In other words, if you tell me that all the experts in a discipline at the top universities believe in x, that might be thousands of people. But I’ll likely interpret the effective sample size of experts as maybe 8. In other words, if you got more than 8 independently-minded smart people to look at the evidence and vote on it, I’d trust their conclusion above that of the thousands of university professors. The professors’ opinions are so highly-correlated due to various mechanisms (e.g. hiring for faculty being done on ideological lines), that each individual adds essentially no confidence to their conclusions.

To give another example of this phenomenon, say you ask the man on the street what makes a good election poll, they’ll probably say ‘accuracy’, i.e. how likely is it to be close to the final election result. But ask Nate Silver, and you’ll get a very different response. One way pollsters try to boost their own accuracy is by herding, by looking at similar polls and fudging their own numbers so it looks more like everyone else’s. This makes sense, any individual poll has sampling variance, if your poll is an outlier it is genuinely is more likely to be wrong than everyone else’s is wrong.

The issue for Nate Silver is that he has a model which looks at all the polls, so when you add a herded poll into that ensemble it really doesn’t improve the confidence of the model. Conversely a non-herded poll, one which might be notoriously inaccurate for other reasons, will still do more to improve Nate Silver’s model than an accurate highly-herded one. Indeed, a perfectly herded poll (i.e. one which doesn’t even use their own numbers at all), adds no new information whatsoever, it increases the effective sample size of the polls by 0.

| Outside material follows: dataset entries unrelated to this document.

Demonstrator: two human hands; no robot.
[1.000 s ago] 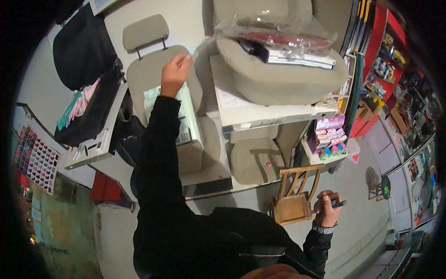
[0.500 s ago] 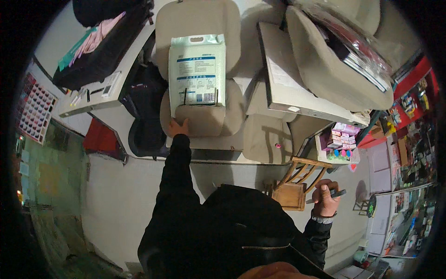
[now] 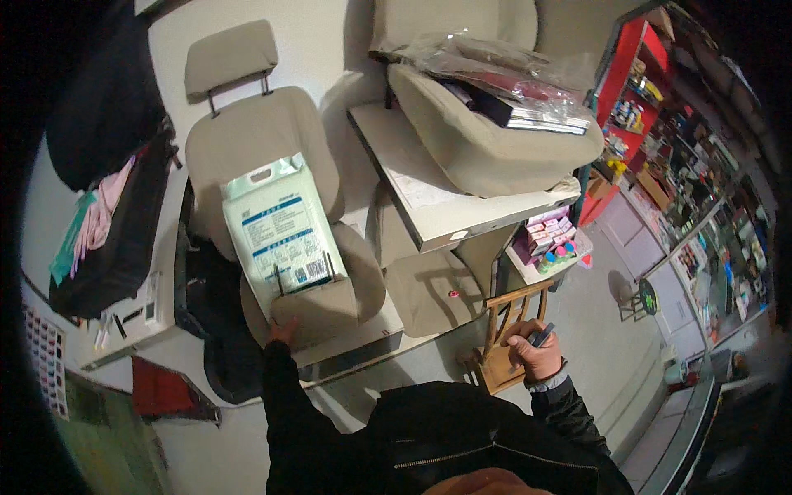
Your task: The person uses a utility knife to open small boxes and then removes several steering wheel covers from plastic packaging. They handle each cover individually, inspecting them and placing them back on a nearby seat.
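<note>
My left hand (image 3: 283, 332) is closed on the lower left corner of a beige headrest (image 3: 322, 313) that lies on a beige car seat (image 3: 264, 136), its two metal prongs pointing up. Some of the fingers are hidden at the headrest's edge. Behind it, a pale green and white plastic package (image 3: 280, 227) with a cut-out handle leans against the seat's backrest. Off to the right, my right hand (image 3: 535, 356) is raised and closed round a slim dark object (image 3: 542, 334) whose kind I cannot make out.
A small wooden chair (image 3: 502, 363) stands below my right hand. A beige seat part (image 3: 511, 157) carrying plastic-wrapped folders rests on a white table (image 3: 462, 223). Small boxes (image 3: 549, 233) sit beyond the chair. At left are a black case (image 3: 124, 239) with pink cloth and a black seat cover (image 3: 219, 313).
The view has turned and shifted, so the seat now appears tilted and further left. My left hand stays at the headrest. My right hand still holds the dark object.
</note>
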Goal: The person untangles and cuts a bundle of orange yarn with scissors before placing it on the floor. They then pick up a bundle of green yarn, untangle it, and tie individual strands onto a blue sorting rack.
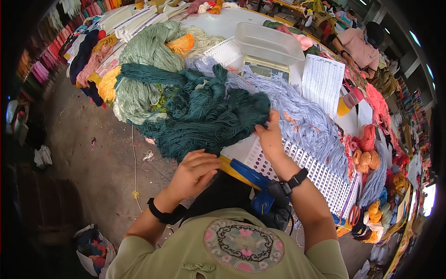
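A large tangled heap of dark teal yarn [209, 109] lies at the table's near edge, part of it hanging over. My right hand [269, 135] pinches the heap's right end between thumb and fingers. By its lower edge is my left hand [197, 169], its fingers stretched out and holding nothing visible; whether the fingertips touch the yarn I cannot tell. Sage green yarn [144, 56] sits under and behind the teal heap on the left. Pale lavender-blue yarn [297, 121] spreads out to the right of it.
Behind the yarn stands a scale [262, 69] with a clear plastic tub [269, 42] on it. A printed sheet [323, 83] and a dotted purple card [316, 172] lie on the right. Scissors [354, 216] are near the right edge. A person [360, 49] works at the far right.
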### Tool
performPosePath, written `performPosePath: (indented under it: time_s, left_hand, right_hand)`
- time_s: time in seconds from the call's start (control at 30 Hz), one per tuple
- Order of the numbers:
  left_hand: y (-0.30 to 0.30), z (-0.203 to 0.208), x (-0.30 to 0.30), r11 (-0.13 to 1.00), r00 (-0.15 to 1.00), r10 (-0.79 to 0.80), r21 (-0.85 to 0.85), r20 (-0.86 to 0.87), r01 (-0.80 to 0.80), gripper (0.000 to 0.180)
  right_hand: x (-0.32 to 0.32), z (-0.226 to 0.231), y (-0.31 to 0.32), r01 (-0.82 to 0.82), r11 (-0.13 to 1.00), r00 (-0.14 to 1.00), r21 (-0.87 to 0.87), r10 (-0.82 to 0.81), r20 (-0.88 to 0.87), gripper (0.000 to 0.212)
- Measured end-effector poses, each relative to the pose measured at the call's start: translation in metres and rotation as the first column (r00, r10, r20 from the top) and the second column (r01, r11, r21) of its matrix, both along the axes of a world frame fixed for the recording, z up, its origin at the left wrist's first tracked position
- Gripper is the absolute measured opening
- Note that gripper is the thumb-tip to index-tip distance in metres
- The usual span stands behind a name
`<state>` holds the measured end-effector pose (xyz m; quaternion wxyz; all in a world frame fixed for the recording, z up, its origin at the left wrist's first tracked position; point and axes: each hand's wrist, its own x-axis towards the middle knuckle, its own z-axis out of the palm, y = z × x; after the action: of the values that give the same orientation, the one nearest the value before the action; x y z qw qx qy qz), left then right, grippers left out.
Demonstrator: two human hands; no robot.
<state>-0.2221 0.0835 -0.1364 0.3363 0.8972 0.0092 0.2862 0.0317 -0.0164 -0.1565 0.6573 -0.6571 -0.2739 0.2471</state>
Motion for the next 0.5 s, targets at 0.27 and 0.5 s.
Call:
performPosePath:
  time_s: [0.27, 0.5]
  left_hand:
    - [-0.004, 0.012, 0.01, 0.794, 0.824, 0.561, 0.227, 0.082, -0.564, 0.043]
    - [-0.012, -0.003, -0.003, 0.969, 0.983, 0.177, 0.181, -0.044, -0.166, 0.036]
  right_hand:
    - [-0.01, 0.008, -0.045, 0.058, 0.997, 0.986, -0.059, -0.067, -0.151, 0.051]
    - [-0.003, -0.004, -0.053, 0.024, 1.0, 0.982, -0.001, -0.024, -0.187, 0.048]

So by way of analogy, supposing you’re hiring for an organisation and you want your organisation to be most correct about something so you can beat your competitors. Most hiring managers would naively assume the best way to improve organisational correctness would be to hire the most correct individuals, but that’s almost the opposite of what you want to do. The best way for an individual to reduce their own error is often just to defer to mainstream opinion. But once you’ve hired one guy like that, there’s no point hiring any more, you’re not improving organisational accuracy you’re just hiring more guys with identical opinions which will give you an unjustified confidence in your organisation’s predictions, in much the same way adding in herded polls does nothing for Nate Silver’s model.

What you want to do is hire people who are often right and independently-minded, keeping in mind that independently-minded people might on average be more wrong than group-thinkers. Then you can try to come up with various processes which allow these people to resolve their disagreement (e.g. debate) and some sort of process to reach a conclusion when people don’t reach a consensus (e.g. voting). Naturally, you might also want to select for people who are good at disagreeing as well.

I don’t think anywhere really does this, indeed bureaucracies typically want to minimize internal disagreement, so behave in almost the exact opposite manner. They actively prefer group-thinkers. Once you further consider other reasons they tend to be wrong (e.g. capture by vested interests), I dare say that the average government body is less trustworthy than a single disinterested smart person.

An interesting question then arises with regards to AI. ChatGPT is already pretty good at telling you the single most mainstream answer to any given question. In theory this makes group-thinkers even more redundant, you can just use ChatGPT if you want the most authoritative answer for a given question. But I suspect the more likely outcome is that ChatGPT will, over time, be seen as infallible, making it even harder for independently-minded thinkers to get by. If we get ASI this doesn’t matter, but I wouldn’t be surprised if we have a long period where AI can’t make genuinely novel breakthroughs while, at the same time, the people who can do are discriminated against all their lives for occasionally disagreeing with AI, which will be considered the mark of a lunatic.